_EXERCISE PROMPT_.
Reproduce the lines below exactly, from the one containing "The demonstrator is" through the one containing "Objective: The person", both included. Leave out any pictures.

==============================

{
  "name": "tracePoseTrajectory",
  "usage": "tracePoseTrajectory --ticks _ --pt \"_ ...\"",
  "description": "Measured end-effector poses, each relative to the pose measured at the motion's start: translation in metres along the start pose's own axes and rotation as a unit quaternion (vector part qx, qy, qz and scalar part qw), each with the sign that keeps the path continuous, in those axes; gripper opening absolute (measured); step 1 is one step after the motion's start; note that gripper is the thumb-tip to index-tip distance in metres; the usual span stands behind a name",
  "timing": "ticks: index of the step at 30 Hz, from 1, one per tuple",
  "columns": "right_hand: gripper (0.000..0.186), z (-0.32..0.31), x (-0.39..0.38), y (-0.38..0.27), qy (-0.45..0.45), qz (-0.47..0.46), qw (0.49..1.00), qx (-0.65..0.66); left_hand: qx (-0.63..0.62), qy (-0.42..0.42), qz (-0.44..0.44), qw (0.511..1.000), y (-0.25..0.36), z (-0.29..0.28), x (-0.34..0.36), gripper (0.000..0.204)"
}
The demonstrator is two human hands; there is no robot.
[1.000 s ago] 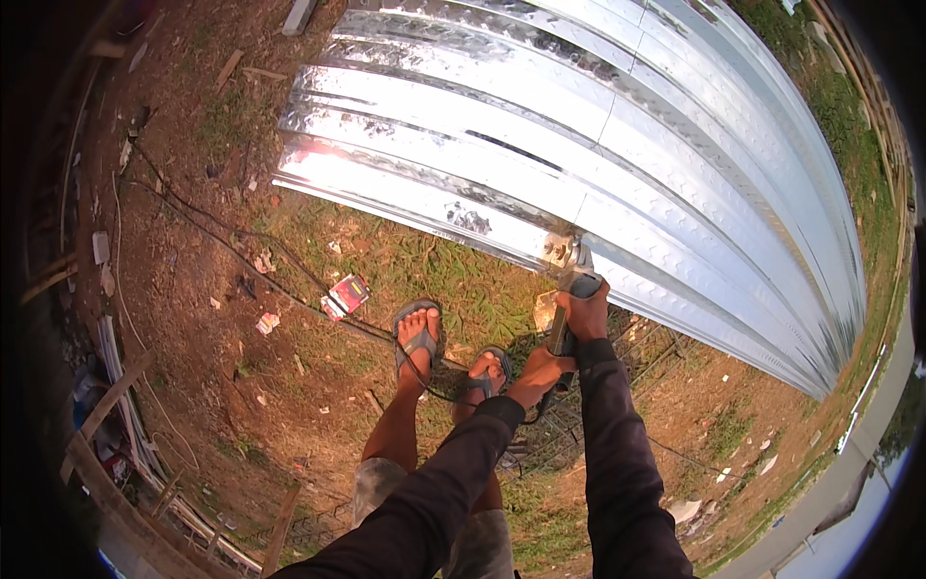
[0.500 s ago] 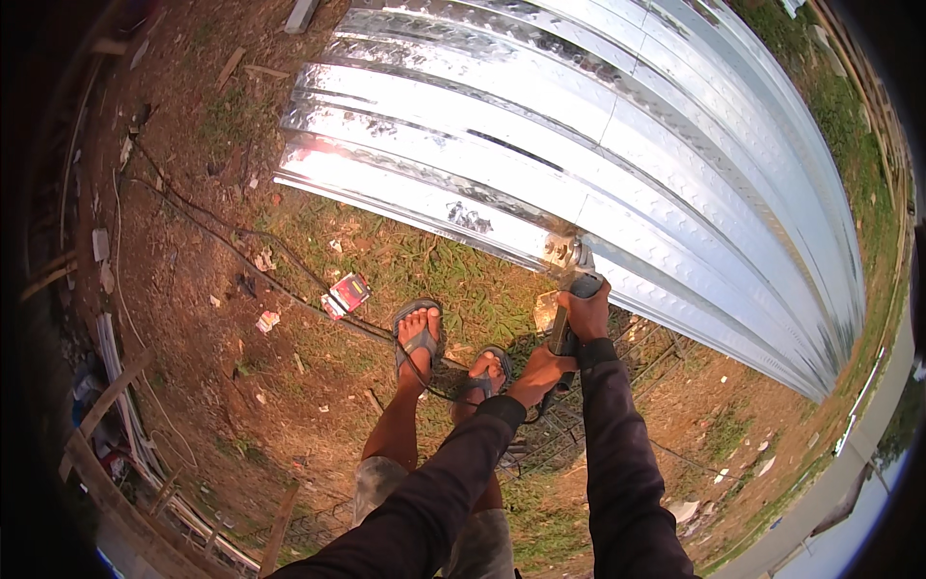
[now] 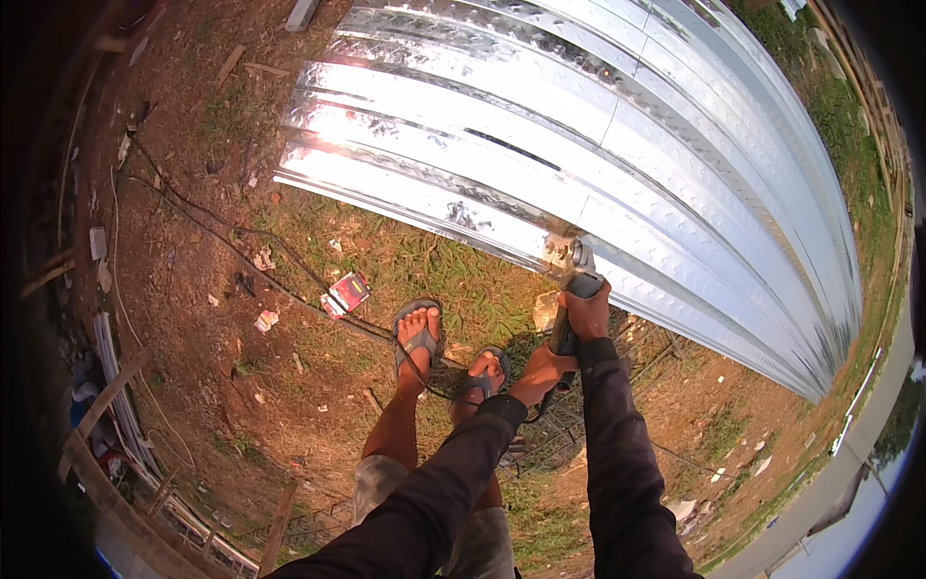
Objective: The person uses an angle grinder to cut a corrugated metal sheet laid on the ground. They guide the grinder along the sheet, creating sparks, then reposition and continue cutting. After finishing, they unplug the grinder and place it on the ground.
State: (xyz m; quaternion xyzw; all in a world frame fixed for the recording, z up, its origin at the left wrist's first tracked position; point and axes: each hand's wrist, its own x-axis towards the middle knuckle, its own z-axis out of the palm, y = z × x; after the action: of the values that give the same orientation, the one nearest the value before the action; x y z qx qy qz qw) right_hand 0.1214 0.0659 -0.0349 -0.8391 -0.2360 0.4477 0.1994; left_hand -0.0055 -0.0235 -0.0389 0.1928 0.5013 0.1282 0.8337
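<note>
An angle grinder (image 3: 567, 259) rests its head against the near edge of a shiny corrugated metal sheet (image 3: 540, 135), where a thin line crosses the ribs. My right hand (image 3: 585, 309) is closed round the grinder's body just behind the head. Lower and to the left, my left hand (image 3: 538, 374) grips the grinder's dark rear body. A black power cord (image 3: 429, 387) runs from the tool down past my sandalled feet (image 3: 419, 338) and away to the left. Part of the grinder's disc is hard to make out.
A red and white packet (image 3: 345, 295) lies on the dirt and grass beside the cord. A rebar mesh (image 3: 656, 372) shows under the sheet's near edge. Wooden boards (image 3: 106, 403) and long pale strips (image 3: 123, 391) lie at the left. A grey block (image 3: 301, 13) sits at the top.
My hands and the grinder stay almost in place on the sheet's edge. The view has shifted very slightly, and the glare on the sheet's left part has grown.
</note>
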Motion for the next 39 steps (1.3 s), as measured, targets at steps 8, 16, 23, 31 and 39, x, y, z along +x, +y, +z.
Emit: tracePoseTrajectory --ticks 8,16,23,31,39 --pt "0.094 -0.013 0.005 0.015 0.019 -0.008 1.0 -0.011 -0.047 0.018 -0.107 0.993 0.053 0.023 -0.019 0.04" --pt "0.095 -0.014 0.006 0.015 0.019 -0.005 1.0 -0.015 -0.014 0.011 -0.07 0.997 0.048 0.021 -0.017 0.036" --pt "0.097 -0.01 0.008 0.017 0.004 -0.006 1.0 0.021 -0.062 0.001 -0.061 0.996 0.046 0.02 -0.015 0.035" --pt "0.1 -0.011 0.009 0.018 -0.002 -0.004 1.0 0.007 -0.067 0.024 -0.108 0.992 0.054 0.022 -0.015 0.034" --pt "0.101 -0.014 0.008 0.012 0.005 0.017 1.0 -0.023 -0.068 0.014 -0.099 0.993 0.062 0.025 -0.019 0.024"
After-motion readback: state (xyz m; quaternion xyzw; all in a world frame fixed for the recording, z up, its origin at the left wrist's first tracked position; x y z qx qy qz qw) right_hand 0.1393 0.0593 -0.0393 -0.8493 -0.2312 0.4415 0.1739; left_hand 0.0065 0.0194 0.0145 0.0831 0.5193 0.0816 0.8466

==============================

_REPLY_.
The demonstrator is two human hands; there is no robot.
[1.000 s ago] 
[0.500 s ago] 
[now] 
Objective: The person uses an angle grinder to cut a corrugated metal sheet laid on the ground. They guide the grinder along the sheet, creating sparks, then reposition and continue cutting. After finishing, they unplug the grinder and place it on the ground.

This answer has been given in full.